= Problem requirements =
Leaving out every picture, quote the data below exactly as it appears.

= Raw data =
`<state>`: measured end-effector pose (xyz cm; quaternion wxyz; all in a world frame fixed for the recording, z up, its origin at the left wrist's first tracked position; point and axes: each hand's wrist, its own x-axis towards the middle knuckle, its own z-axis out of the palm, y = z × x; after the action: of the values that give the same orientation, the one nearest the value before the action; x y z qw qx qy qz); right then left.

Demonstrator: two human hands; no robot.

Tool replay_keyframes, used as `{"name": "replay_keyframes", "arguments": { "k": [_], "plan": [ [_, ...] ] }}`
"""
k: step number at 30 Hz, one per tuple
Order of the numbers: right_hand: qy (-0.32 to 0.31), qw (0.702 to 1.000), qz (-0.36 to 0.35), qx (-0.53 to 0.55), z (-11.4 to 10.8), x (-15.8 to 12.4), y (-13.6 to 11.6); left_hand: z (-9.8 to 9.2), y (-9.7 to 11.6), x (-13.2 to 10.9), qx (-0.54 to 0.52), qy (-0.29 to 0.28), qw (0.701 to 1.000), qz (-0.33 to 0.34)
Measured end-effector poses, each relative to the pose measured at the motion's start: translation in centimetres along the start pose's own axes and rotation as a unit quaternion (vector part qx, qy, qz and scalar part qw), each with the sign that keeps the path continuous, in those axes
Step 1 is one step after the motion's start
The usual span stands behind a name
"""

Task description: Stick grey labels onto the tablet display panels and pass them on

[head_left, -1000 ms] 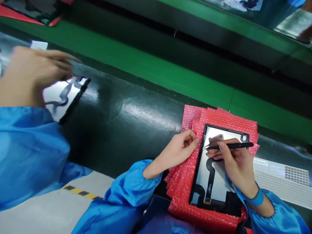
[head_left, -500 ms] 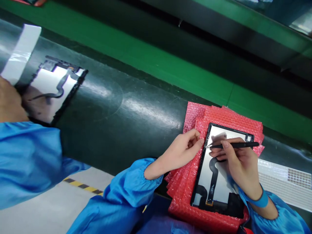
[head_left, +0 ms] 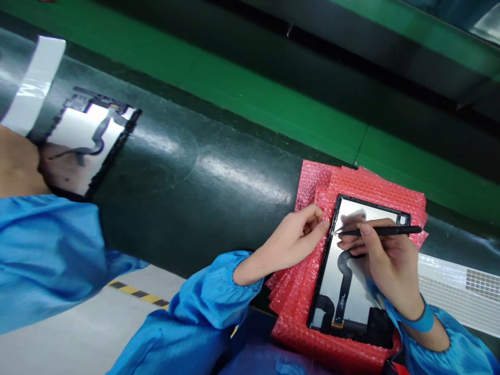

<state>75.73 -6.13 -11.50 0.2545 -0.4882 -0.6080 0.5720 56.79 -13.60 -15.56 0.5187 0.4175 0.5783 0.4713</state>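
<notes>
A black-framed display panel (head_left: 353,291) with a black flex cable (head_left: 342,289) lies face down on a stack of red bubble wrap sheets (head_left: 308,192). My right hand (head_left: 385,263) is closed on black tweezers (head_left: 385,230), whose tip touches the panel's upper left edge. My left hand (head_left: 297,242) rests curled on the bubble wrap beside that same edge, its fingertips pinched together against the frame; anything between them is hidden.
A second panel (head_left: 84,140) lies on the dark conveyor belt (head_left: 195,172) at the left, under a co-worker's hand (head_left: 17,164) and blue sleeve (head_left: 47,255). A white strip (head_left: 33,83) lies by it. Green rails (head_left: 234,99) run behind. A white printed sheet (head_left: 453,286) lies at right.
The co-worker's hand has drawn back from over the left panel, uncovering it. My own hands have barely moved; the tweezers' tip stays at the panel's edge.
</notes>
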Motion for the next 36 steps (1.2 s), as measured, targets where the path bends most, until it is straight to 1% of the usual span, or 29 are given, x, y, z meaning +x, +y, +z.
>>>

= Written solution =
`<state>`: measured end-effector pose (xyz cm; quaternion wxyz; all in a world frame fixed for the recording, z up, its origin at the left wrist's first tracked position; point and axes: each hand's wrist, its own x-axis towards the middle knuckle, its own z-axis out of the palm, y = z × x; after the action: of the values that give the same orientation, the one nearest the value before the action; x y z qw qx qy qz); right then left.

Demonstrator: two human hands; no robot.

Tool replay_keyframes, used as `{"name": "replay_keyframes", "arguments": { "k": [_], "plan": [ [_, ...] ] }}`
"""
k: step number at 30 Hz, one per tuple
Order of the numbers: right_hand: qy (-0.32 to 0.31), qw (0.702 to 1.000), qz (-0.36 to 0.35), qx (-0.53 to 0.55), z (-11.4 to 10.8), x (-15.8 to 12.4), y (-13.6 to 11.6); left_hand: z (-9.8 to 9.2), y (-9.7 to 11.6), x (-13.2 to 10.9), qx (-0.54 to 0.52), qy (-0.29 to 0.28), qw (0.701 to 1.000), qz (-0.33 to 0.34)
Measured end-effector poses, each relative to the pose measured at the motion's start: translation in centimetres along the start pose's own axes and rotation as a unit quaternion (vector part qx, qy, qz and scalar part qw), each with the sign that keeps the path continuous, in those axes
Step 1 is one step after the motion's start
The usual span stands behind a name
"""

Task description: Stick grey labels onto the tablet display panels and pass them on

[head_left, -1000 ms] 
[head_left, -500 ms] 
[head_left, +0 ms] 

<state>75.73 -6.13 -11.50 0.2545 -0.4882 -0.6080 0.5720 56.79 -13.60 -15.56 0.5187 0.4175 0.5783 0.4713</state>
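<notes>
A black-framed display panel (head_left: 353,291) with a black flex cable (head_left: 342,289) lies face down on a stack of red bubble wrap sheets (head_left: 308,192). My right hand (head_left: 385,263) is closed on black tweezers (head_left: 385,230), whose tip touches the panel's upper left edge. My left hand (head_left: 297,242) rests curled on the bubble wrap beside that same edge, its fingertips pinched together against the frame; anything between them is hidden.
A second panel (head_left: 84,140) lies on the dark conveyor belt (head_left: 195,172) at the left, under a co-worker's hand (head_left: 17,164) and blue sleeve (head_left: 47,255). A white strip (head_left: 33,83) lies by it. Green rails (head_left: 234,99) run behind. A white printed sheet (head_left: 453,286) lies at right.
The co-worker's hand has drawn back from over the left panel, uncovering it. My own hands have barely moved; the tweezers' tip stays at the panel's edge.
</notes>
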Motion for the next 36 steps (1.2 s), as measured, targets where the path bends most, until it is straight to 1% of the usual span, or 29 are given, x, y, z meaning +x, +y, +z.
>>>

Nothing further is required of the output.